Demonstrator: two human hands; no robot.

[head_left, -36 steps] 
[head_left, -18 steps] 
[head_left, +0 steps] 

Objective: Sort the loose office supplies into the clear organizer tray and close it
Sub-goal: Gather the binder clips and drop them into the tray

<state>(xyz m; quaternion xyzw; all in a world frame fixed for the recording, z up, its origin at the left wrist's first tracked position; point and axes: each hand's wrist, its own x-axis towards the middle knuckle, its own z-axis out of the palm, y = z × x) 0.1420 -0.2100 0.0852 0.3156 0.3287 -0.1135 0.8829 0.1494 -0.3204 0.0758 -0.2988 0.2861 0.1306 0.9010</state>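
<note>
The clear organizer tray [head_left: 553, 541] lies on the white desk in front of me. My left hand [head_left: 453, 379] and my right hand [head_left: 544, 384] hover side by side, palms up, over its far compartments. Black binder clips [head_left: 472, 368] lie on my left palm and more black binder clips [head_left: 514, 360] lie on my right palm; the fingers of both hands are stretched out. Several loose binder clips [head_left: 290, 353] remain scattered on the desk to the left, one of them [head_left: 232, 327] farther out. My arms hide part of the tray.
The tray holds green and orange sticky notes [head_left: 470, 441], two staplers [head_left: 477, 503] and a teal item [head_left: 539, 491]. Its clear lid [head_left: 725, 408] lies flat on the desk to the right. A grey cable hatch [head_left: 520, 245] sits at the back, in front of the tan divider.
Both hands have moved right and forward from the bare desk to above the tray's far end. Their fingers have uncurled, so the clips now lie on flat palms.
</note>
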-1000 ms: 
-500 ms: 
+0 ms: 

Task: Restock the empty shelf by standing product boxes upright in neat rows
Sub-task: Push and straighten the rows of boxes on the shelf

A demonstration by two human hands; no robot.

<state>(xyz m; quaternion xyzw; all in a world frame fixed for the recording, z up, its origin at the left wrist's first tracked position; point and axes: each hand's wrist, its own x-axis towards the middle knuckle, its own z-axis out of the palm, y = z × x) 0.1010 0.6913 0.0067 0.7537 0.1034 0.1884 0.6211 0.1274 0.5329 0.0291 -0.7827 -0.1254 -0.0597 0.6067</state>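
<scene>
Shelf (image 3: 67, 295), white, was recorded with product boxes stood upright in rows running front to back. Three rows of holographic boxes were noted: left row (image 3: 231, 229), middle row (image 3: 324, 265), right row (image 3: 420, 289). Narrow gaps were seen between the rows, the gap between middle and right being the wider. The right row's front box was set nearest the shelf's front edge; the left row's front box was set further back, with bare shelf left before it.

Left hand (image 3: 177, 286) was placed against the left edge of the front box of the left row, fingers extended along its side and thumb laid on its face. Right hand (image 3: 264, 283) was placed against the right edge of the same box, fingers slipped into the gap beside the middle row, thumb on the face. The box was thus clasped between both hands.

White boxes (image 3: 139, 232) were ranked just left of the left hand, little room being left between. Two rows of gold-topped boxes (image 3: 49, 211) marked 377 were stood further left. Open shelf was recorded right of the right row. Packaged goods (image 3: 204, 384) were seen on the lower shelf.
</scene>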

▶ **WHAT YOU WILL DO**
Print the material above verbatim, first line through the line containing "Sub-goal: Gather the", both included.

▶ **EXPECTED ANSWER**
Demonstrator: two human hands; no robot.

[head_left, -36 steps] 
[head_left, -18 steps] 
[head_left, +0 steps] 

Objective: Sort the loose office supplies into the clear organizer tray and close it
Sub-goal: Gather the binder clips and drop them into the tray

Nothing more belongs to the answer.